|
- % Generated by roxygen2: do not edit by hand
- % Please edit documentation in R/convenience_functions.R
- \name{chisq.test}
- \alias{chisq.test}
- \alias{chisq.test.default}
- \alias{chisq.test.formula}
- \title{Pearson's Chi-squared Test for Count Data}
- \source{
- The code for Monte Carlo simulation is a C translation of the Fortran algorithm of Patefield (1981).
- }
- \usage{
- chisq.test(x, y, correct, p, rescale.p, simulate.p.value, B)
-
- \method{chisq.test}{default}(
- x,
- y = NULL,
- correct = TRUE,
- p = rep(1/length(x), length(x)),
- rescale.p = FALSE,
- simulate.p.value = FALSE,
- B = 2000
- )
-
- \method{chisq.test}{formula}(
- x,
- y = NULL,
- correct = T,
- p = rep(1/length(x), length(x)),
- rescale.p = F,
- simulate.p.value = F,
- B = 2000
- )
- }
- \arguments{
- \item{x}{a numeric vector, or matrix, or formula of the form \code{lhs ~ rhs} where \code{lhs} and \code{rhs} are factors. \code{x} and \code{y} can also both be factors.}
-
- \item{y}{a numeric vector; ignored if \code{x} is a matrix or a formula. If \code{x} is a factor, \code{y} should be a factor of the same length.}
-
- \item{correct}{a logical indicating whether to apply continuity
- correction when computing the test statistic for 2 by 2 tables: one
- half is subtracted from all \eqn{|O - E|} differences; however, the
- correction will not be bigger than the differences themselves. No correction
- is done if \code{simulate.p.value = TRUE}.}
-
- \item{p}{a vector of probabilities of the same length of \code{x}.

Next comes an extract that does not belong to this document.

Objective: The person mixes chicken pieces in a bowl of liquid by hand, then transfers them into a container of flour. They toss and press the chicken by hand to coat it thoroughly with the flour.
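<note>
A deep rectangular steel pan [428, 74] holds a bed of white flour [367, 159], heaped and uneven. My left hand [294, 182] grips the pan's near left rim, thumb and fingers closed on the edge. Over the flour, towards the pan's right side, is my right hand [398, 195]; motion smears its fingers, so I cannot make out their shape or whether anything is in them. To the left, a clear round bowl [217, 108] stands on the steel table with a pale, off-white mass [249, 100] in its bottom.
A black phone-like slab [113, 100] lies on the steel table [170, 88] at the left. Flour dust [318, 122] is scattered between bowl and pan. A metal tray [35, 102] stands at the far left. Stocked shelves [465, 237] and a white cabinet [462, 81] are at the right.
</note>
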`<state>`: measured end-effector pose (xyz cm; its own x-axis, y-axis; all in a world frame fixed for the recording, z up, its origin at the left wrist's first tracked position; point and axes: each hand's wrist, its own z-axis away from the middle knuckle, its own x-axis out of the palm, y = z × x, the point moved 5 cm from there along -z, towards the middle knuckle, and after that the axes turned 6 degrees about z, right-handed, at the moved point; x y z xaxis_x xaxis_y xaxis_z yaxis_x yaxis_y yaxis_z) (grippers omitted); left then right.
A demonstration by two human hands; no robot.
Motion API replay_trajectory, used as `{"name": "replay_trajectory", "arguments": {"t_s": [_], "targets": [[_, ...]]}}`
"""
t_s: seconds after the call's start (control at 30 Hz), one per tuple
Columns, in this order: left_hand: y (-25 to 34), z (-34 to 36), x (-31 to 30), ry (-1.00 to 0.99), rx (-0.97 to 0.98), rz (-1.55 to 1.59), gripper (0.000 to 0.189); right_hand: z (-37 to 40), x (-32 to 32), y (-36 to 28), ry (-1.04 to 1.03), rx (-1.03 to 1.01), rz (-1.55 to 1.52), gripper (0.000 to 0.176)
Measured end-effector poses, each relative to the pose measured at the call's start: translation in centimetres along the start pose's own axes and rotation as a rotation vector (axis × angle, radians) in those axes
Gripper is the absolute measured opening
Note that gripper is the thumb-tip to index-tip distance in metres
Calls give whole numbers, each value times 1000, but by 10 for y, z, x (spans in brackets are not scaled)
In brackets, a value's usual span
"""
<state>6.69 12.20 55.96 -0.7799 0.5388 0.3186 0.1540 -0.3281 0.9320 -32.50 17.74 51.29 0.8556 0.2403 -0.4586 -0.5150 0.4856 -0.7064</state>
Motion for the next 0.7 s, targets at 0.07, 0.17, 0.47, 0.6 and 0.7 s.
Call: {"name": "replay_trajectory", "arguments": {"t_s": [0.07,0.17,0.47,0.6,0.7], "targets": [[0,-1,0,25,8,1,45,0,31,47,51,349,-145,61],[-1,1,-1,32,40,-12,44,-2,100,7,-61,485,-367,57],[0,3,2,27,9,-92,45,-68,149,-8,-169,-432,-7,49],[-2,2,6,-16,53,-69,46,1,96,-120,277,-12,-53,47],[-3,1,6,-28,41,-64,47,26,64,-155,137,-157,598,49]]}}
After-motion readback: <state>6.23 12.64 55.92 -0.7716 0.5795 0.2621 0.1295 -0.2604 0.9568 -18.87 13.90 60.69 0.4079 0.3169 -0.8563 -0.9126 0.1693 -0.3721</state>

- An error is given if any entry of \code{p} is negative.}
-
- \item{rescale.p}{a logical scalar; if TRUE then \code{p} is rescaled
- (if necessary) to sum to 1. If \code{rescale.p} is FALSE, and
- \code{p} does not sum to 1, an error is given.}
-
- \item{simulate.p.value}{a logical indicating whether to compute
- p-values by Monte Carlo simulation.}
-
- \item{B}{an integer specifying the number of replicates used in the
- Monte Carlo test.}
- }
- \value{
- A list with class \code{"htest"} containing the following components:
- statistic: the value the chi-squared test statistic.
-
- parameter: the degrees of freedom of the approximate chi-squared
- distribution of the test statistic, \code{NA} if the p-value is
- computed by Monte Carlo simulation.
-
- p.value: the p-value for the test.
-
- method: a character string indicating the type of test performed, and
- whether Monte Carlo simulation or continuity correction was
- used.
-
- data.name: a character string giving the name(s) of the data.
-
- observed: the observed counts.
-
- expected: the expected counts under the null hypothesis.
-
- residuals: the Pearson residuals, ‘(observed - expected) /
- sqrt(expected)’.
-
- stdres: standardized residuals, \code{(observed - expected) / sqrt(V)},
- where \code{V} is the residual cell variance (Agresti, 2007,
- section 2.4.5 for the case where \code{x} is a matrix, ‘n * p * (1
- - p)’ otherwise).
- }
- \description{
- \code{chisq.test} performs chi-squared contingency table tests and goodness-of-fit tests, with an added method for formulas.
- }
- \details{
- If \code{x} is a matrix with one row or column, or if \code{x} is a vector
- and \code{y} is not given, then a _goodness-of-fit test_ is performed
- (\code{x} is treated as a one-dimensional contingency table). The
- entries of \code{x} must be non-negative integers. In this case, the
- hypothesis tested is whether the population probabilities equal
- those in \code{p}, or are all equal if \code{p} is not given.
-
- If \code{x} is a matrix with at least two rows and columns, it is taken
- as a two-dimensional contingency table: the entries of \code{x} must be
- non-negative integers. Otherwise, \code{x} and \code{y} must be vectors or
- factors of the same length; cases with missing values are removed,
- the objects are coerced to factors, and the contingency table is
- computed from these. Then Pearson's chi-squared test is performed
- of the null hypothesis that the joint distribution of the cell
- counts in a 2-dimensional contingency table is the product of the
- row and column marginals.
-
- If \code{simulate.p.value} is \code{FALSE}, the p-value is computed from the
- asymptotic chi-squared distribution of the test statistic;
- continuity correction is only used in the 2-by-2 case (if
- \code{correct} is \code{TRUE}, the default). Otherwise the p-value is
- computed for a Monte Carlo test (Hope, 1968) with \code{B} replicates.
-
- In the contingency table case simulation is done by random
- sampling from the set of all contingency tables with given
- marginals, and works only if the marginals are strictly positive.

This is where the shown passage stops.